FOCHE: L’ITALIA QUESTA VOLTA DICE NO ALLA MATTANZA
Sono bianche, morbide e carine. Sono le foche. Anzi, no, sono le future pellicce. Perché chiamarle foche? Non è vero. La loro realtà non è quella di essere animali senzienti che vivono in climi freddi, tra i ghiacci, con il loro dolcissimo manto morbido. Loro sono le prede. Loro sono una "questione economica".
di Azzurra De Paola
Finalmente, il no dell’Italia. No alla strage. No alle pellicce dei cuccioli di foca. No. Basta orrori. Con un atto politico del 13 febbraio 2006 rivolto ai Ministeri, alle dogane ed alla Guardia di finanza, l’allora vice ministro alle Attività Produttive, Adolfo Urso, ha vietato l’importazione ed il commercio dei cuccioli di foca applicando la direttiva europea 83/129 che vieta le suddette attività.

Inoltre, con un decreto interministeriale che rivolse agli ex ministri Scaiola e Tremonti, ha previsto un regime restrittivo delle licenze anche per l’importazione ed il commercio di esemplari adulti. In ultimo, ma non per importanza, ha proposto una legge, sottoscritta da venti parlamentari, come integrazione alla legge 189 del 2004 contro il maltrattamento di animali in cui si richiede che il divieto di commerciare pelli, pellicce ed accessori di cani e gatti venga esteso anche alle foche.

Una buona notizia, quindi. Ma una goccia nel mare dell'orrore che travolge ogni anno questa specie. Un orrore che finisce con il rappresentare l'ennesima prova dell’efferatezza umana. Non di tutti gli uomini, si intende. Ma di coloro che svolgono in prima persona queste uccisioni. E di coloro che tacciono davanti a questi massacri.

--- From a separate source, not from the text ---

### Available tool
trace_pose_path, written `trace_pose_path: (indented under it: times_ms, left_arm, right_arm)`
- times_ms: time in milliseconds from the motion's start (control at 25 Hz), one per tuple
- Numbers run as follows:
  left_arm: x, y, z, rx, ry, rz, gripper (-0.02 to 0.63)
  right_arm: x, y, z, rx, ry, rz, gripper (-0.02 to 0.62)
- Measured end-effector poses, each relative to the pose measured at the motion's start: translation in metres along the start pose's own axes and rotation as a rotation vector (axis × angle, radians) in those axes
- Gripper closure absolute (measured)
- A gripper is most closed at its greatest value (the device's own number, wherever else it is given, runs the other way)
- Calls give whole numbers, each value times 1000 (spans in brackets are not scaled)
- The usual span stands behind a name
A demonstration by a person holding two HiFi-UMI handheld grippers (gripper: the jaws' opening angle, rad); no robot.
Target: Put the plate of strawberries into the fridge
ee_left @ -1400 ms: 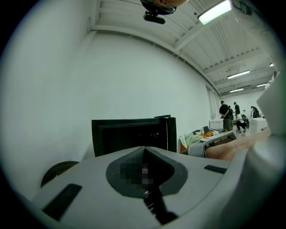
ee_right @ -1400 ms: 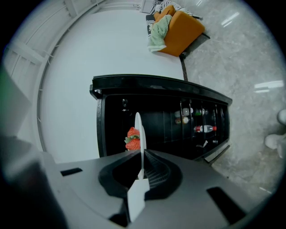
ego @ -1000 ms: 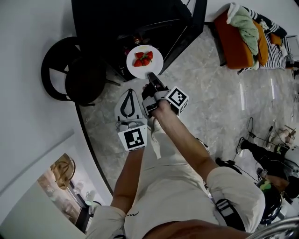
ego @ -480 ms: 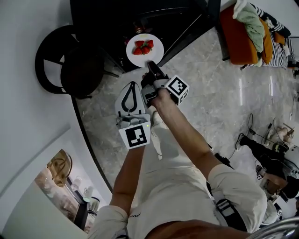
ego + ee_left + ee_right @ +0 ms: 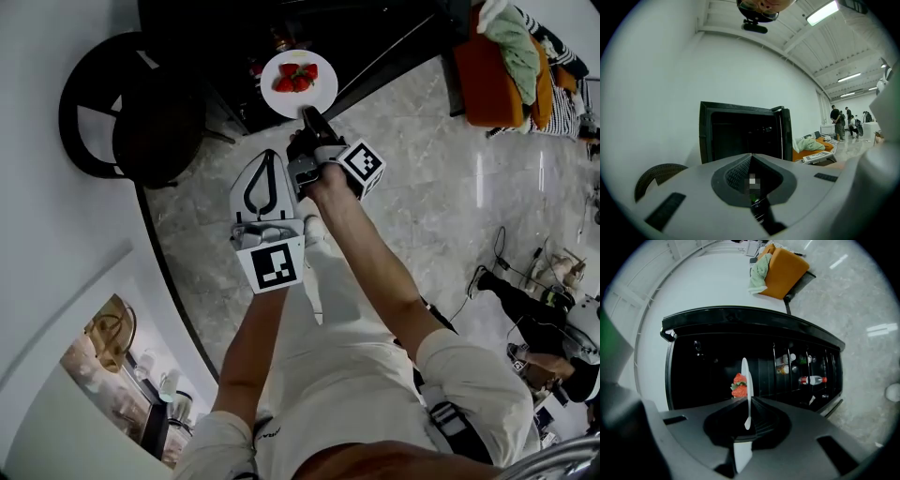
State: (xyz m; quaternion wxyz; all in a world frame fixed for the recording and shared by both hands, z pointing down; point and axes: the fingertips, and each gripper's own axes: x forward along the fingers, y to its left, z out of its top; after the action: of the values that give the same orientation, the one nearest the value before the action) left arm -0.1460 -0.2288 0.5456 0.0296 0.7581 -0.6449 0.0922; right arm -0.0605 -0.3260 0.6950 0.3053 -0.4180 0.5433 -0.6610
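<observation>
The pale marble floor (image 5: 441, 178) spreads beneath both claws. Straight ahead of them stands the black fridge (image 5: 375, 37), its door open off to the right of the right claw. A round dark chair (image 5: 131, 103) sits well to the left of the left claw, and an orange sofa (image 5: 487, 66) lies far off to the right.

The left claw (image 5: 268, 157) hangs just beside the right one and a little behind it, jaws brought together on nothing. The right claw (image 5: 312, 120) is pinched tight on the near rim of the white plate (image 5: 281, 89), which reaches forward from its tips at the fridge's open front. The strawberries (image 5: 300, 77) lie heaped on the plate, beyond the tips.
</observation>
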Motion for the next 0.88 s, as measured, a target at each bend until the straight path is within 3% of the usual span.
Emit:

Cuccioli scuoiati vivi a dodici giorni dalla nascita. Perché?

Non si cerca qualcuno a cui dare la colpa. Ma nascondersi dietro un ‘faccio solo il mio lavoro’, oppure dietro un ‘non lo sapevo’ è un po’ come nascondersi dietro un dito.

Peggio ancora, è cambiare canale oppure voltare pagina. Il problema morale ed etico che c’è dietro il maltrattamento di animali è nella struttura stessa del pensiero: bisogna concepire ed accettare la diversità. Dapprima, era difficile accettare che una persona di colore fosse un essere umano. Erano schiavi, nelle piantagioni di cotone. Erano bestie da soma. Erano manodopera.

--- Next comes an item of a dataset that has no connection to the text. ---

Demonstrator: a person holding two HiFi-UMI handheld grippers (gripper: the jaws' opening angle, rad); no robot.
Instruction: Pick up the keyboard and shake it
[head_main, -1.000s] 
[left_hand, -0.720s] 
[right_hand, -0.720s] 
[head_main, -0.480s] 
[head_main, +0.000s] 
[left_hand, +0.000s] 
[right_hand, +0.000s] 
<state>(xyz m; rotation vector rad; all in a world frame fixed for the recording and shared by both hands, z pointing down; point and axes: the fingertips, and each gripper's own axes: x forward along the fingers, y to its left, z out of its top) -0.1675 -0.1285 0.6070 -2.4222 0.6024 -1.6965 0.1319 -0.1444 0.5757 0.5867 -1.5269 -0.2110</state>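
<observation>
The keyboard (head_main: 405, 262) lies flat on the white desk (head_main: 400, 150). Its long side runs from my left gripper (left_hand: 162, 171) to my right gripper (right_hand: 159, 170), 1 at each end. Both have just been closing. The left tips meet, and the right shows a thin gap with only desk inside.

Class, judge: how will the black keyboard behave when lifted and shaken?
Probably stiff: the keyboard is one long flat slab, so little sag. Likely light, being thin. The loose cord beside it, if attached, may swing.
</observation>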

Poi, piano, ci si accorge che sotto il colore della pelle sono come i bianchi. Come i padroni occidentali. Allora, fine della schiavitù. E la schiavitù moderna, quella dopo il razzismo, è la prigionia degli animali. Il loro sfruttamento, come fossero oggetti. Il rispetto non può essere indirizzato solo a taluni contesti. Non c’è rispetto settoriale, questa è solo un’etichetta. E’ di moda avere rispetto per le persone povere del Terzo Mondo, è di moda avere rispetto per i poveri, è di moda stare dalla parte dei deboli. Ma perché non sia solo una posa sociale, affinché non sia un altro modo occidentale di mostrare pietà mascherata da rispetto, bisogna che ci sia giustizia per ogni debole. Per ogni sottomesso. A qualsiasi mondo appartenga, di qualsiasi specie sia.

Soprattutto, siate capaci di sentire nel più profondo qualunque ingiustizia commessa contro chiunque in qualunque parte del mondo (Lettera di Ernesto Che Guevara ai propri figli).